Dataset Creation and Management

This page documents functions for creating, loading, and managing datasets.

path (str or pathlib.Path): The full path to the dataset. Can be:
An s3 path of the form s3://bucketname/path/to/dataset
A local file system path of the form ./path/to/dataset, ~/path/to/dataset or path/to/dataset
read_only (bool, optional): Opens dataset in read only mode if True. Defaults to False.
overwrite (bool, optional): If True, overwrites the dataset if it already exists. Defaults to False.
memory_cache_size (int, optional): The size of the memory cache to be used in MB. Defaults to DEFAULT_MEMORY_CACHE_SIZE.
local_cache_size (int, optional): The size of the local filesystem cache to be used in MB. Defaults to DEFAULT_LOCAL_CACHE_SIZE.
creds (dict or str, optional): Credentials for OBS service. Defaults to None.
verbose (bool, optional): If True, logs will be printed. Defaults to True.
reset (bool, optional): If the specified dataset cannot be loaded due to a corrupted HEAD state, setting reset=True will reset HEAD changes and load the previous version. Defaults to False.
check_integrity (bool, optional): Performs an integrity check by default if the dataset has 20 or fewer tensors. Defaults to True.
lock_timeout (int, optional): Number of seconds to wait before throwing a LockException. Defaults to 0.
lock_enabled (bool, optional): If True, the dataset manages a write lock. Defaults to True.
split_tensor_meta (bool, optional): Each tensor has a tensor_meta.json if True. Defaults to True.

Returns

Dataset: The dataset object.

Examples

import muller

# Create a new local dataset
ds = muller.dataset("./datasets/my_dataset", overwrite=True)

# Open an existing dataset
ds = muller.dataset("./datasets/my_dataset")

# Create a dataset on remote storage
ds = muller.dataset("s3://mybucket/my_dataset", creds={"aws_access_key_id": "...", "aws_secret_access_key": "..."})

# Open in read-only mode
ds = muller.dataset("./datasets/my_dataset", read_only=True)
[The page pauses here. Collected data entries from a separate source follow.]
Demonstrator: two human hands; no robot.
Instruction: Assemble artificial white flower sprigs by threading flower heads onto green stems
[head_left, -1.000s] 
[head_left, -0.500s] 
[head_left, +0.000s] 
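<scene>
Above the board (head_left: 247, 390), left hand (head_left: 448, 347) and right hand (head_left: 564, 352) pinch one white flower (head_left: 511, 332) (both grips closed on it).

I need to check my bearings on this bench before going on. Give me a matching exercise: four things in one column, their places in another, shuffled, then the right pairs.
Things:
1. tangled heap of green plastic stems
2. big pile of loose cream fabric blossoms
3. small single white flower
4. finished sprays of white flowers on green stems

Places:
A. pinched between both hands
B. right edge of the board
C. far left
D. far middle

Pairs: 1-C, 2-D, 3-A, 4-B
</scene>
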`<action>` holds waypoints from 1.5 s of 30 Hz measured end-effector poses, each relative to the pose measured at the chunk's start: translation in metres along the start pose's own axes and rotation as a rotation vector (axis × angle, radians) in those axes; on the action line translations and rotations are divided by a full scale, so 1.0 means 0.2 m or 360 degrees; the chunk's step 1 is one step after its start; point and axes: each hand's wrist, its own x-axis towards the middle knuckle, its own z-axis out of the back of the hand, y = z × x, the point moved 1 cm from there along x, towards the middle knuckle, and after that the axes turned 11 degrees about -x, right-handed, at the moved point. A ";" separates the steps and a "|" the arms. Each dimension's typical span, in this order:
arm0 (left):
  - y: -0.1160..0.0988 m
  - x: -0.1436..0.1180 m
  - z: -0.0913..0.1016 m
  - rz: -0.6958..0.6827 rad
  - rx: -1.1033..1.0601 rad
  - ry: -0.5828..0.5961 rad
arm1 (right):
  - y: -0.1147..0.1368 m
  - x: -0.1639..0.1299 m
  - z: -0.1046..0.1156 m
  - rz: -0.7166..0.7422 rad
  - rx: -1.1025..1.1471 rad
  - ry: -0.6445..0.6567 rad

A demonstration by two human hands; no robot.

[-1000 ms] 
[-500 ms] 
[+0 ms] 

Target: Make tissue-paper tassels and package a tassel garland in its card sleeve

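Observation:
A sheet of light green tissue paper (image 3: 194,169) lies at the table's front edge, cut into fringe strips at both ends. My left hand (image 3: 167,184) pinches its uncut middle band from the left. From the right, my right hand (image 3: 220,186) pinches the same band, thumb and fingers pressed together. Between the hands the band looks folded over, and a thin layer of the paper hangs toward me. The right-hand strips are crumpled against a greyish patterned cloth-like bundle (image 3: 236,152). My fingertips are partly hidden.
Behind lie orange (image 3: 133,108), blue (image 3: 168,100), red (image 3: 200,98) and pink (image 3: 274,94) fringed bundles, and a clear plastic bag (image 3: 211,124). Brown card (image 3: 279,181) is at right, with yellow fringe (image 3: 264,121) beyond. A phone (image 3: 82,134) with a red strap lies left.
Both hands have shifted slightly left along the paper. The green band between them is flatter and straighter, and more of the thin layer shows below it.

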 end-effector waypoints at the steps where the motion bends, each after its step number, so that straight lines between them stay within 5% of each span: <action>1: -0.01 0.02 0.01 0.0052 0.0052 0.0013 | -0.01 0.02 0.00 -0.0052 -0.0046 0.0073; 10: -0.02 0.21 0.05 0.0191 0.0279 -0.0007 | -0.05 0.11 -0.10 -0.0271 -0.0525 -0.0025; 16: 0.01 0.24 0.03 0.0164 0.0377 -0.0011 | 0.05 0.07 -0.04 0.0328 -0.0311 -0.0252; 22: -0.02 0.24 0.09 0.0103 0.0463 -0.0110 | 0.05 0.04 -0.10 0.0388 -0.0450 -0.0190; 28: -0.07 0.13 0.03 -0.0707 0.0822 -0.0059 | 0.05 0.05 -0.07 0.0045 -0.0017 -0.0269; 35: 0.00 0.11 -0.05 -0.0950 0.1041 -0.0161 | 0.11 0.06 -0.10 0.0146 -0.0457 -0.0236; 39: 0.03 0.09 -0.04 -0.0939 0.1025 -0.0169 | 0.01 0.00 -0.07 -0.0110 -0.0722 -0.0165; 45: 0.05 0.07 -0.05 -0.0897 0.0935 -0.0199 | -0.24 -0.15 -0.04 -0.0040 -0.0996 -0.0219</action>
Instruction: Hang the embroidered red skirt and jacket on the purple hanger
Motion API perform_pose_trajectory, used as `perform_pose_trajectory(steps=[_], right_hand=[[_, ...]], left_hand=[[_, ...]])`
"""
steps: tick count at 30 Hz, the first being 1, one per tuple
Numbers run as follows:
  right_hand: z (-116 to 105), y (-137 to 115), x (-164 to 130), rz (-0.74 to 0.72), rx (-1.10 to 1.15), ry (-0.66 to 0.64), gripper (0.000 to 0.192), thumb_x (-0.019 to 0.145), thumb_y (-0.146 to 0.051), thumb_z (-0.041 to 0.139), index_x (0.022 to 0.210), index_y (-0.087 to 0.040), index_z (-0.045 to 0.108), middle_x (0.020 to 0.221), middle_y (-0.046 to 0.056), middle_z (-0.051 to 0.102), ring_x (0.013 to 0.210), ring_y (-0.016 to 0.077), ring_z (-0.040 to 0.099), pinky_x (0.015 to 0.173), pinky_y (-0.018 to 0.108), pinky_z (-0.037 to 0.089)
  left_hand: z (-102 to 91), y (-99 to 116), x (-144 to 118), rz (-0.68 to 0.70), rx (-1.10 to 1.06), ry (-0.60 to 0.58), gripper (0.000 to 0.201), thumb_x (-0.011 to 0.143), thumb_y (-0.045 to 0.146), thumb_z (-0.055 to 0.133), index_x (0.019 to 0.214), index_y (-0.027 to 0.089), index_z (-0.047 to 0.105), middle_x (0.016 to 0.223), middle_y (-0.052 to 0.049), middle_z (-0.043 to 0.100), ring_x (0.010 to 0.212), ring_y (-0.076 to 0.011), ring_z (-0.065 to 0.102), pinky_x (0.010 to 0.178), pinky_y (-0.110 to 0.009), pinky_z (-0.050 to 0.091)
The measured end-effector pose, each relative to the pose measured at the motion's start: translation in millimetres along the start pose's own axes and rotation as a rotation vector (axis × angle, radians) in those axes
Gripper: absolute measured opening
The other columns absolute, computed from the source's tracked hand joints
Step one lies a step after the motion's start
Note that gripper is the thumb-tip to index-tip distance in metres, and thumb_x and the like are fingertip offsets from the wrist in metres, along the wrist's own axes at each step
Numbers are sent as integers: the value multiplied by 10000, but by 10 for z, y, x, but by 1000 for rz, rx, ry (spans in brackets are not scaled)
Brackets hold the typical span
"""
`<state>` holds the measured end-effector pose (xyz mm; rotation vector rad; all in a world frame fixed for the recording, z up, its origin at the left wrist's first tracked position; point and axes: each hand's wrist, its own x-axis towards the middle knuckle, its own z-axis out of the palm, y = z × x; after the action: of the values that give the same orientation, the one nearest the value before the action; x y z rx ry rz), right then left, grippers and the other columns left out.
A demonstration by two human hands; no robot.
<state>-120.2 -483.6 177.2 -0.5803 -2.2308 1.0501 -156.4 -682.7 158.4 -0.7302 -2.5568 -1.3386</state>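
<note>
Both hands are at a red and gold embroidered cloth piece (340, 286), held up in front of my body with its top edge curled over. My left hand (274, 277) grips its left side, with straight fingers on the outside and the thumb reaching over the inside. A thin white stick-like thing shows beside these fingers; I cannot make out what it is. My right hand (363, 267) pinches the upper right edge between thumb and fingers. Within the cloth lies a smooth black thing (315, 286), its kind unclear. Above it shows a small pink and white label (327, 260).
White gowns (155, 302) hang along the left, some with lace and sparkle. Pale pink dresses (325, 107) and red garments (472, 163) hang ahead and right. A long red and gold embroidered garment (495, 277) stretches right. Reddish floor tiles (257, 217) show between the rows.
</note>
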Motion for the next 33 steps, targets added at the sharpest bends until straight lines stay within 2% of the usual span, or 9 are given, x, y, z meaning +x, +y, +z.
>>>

# Create with custom cache sizes
ds = muller.dataset("./datasets/my_dataset", memory_cache_size=512, local_cache_size=2048)

muller.load()

Overview

Load an existing dataset from the given path. Unlike dataset(), this function will raise an error if the dataset does not exist.

Parameters

path (str or pathlib.Path): The full path to the dataset.
read_only (bool, optional): Opens dataset in read only mode if True. Defaults to False.
memory_cache_size (int, optional): The size of the memory cache to be used in MB. Defaults to DEFAULT_MEMORY_CACHE_SIZE.
local_cache_size (int, optional): The size of the local filesystem cache to be used in MB. Defaults to DEFAULT_LOCAL_CACHE_SIZE.
creds (dict or str, optional): Credentials for OBS service. Defaults to None.
verbose (bool, optional): If True, logs will be printed. Defaults to True.
check_integrity (bool, optional): Performs an integrity check by default if the dataset has 20 or fewer tensors. Defaults to True.
lock_enabled (bool, optional): If True, the dataset manages a write lock. Defaults to True.
lock_timeout (int, optional): Number of seconds to wait before throwing a LockException. Defaults to 0.
split_tensor_meta (bool, optional): Each tensor has a tensor_meta.json if True. Defaults to True.

Returns

Dataset: The loaded dataset.

Examples

import muller

# Load an existing dataset
ds = muller.load("./datasets/my_dataset")

# Load in read-only mode
ds = muller.load("./datasets/my_dataset", read_only=True)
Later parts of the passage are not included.